I've established that Metcalfe's Law is not useful here, but can we build a value model for human networks? Is there already scholarship around a model that includes valence and time when evaluating a social network? I see that there is a rich vocabulary for describing structures in social graphs, but assessing the quality of interaction sounds more like information theory. However, information theory alone doesn't get me what I want. It's concerned with comparisons against noise, an interaction with zero value. But what about negative value? Is there an intersectional discipline that incorporates both? Some kind of “social information theory”? I've reached the point of needing a librarian because I'm not sure where to look.

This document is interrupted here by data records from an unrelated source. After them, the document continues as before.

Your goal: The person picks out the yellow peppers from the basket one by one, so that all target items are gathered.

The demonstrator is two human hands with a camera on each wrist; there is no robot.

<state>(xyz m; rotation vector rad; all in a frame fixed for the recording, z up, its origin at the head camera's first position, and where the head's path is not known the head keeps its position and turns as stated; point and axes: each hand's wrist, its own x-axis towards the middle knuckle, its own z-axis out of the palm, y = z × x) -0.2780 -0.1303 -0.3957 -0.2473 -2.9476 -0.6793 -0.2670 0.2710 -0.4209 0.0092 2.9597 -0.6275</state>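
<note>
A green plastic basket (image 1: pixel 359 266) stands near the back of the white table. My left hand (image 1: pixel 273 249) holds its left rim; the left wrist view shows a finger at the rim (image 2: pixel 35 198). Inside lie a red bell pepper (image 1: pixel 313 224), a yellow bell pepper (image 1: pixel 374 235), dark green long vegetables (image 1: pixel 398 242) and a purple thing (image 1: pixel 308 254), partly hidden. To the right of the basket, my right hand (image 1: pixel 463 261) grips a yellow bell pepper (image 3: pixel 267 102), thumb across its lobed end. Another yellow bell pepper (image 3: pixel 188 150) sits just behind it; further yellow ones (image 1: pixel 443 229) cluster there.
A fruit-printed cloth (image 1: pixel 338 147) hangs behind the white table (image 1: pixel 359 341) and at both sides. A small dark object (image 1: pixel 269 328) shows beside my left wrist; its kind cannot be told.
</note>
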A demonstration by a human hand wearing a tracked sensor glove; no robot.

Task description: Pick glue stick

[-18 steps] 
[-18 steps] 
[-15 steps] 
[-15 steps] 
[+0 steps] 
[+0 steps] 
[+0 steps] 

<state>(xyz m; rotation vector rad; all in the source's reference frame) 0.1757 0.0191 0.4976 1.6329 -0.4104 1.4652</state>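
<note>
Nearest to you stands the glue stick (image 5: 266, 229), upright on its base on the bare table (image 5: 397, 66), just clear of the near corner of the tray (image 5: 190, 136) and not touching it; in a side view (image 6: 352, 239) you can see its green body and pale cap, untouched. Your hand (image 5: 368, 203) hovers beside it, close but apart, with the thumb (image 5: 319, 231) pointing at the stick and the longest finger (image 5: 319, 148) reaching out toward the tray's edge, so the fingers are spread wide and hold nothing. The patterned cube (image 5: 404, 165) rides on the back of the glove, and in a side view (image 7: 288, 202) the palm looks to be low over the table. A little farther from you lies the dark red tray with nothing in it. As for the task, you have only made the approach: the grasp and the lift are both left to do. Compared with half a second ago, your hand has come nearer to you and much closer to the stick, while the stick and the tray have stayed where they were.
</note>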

I don't have all the details worked out. But, just contemplating value through a human-centered framing gets me far enough to infer that current social media companies—with poisoned incentives around discovery and moderation—produce staggering opportunity cost. The burden is so immense, I struggle to imagine what the world would look like without it. People describing themselves as technologists have, for decades, used Metcalfe's Law because it feels like a “quantitative” way to assess value. It doesn't ask much from you. It doesn't ask you to think deeply of others or the most vulnerable. How orderly it must seem to discard essential context. But, we bear responsibility for the systems we build. To be a technologist means context is part of the deal. To be a technologist means we have an obligation; we must make that hard-to-imagine world a reality.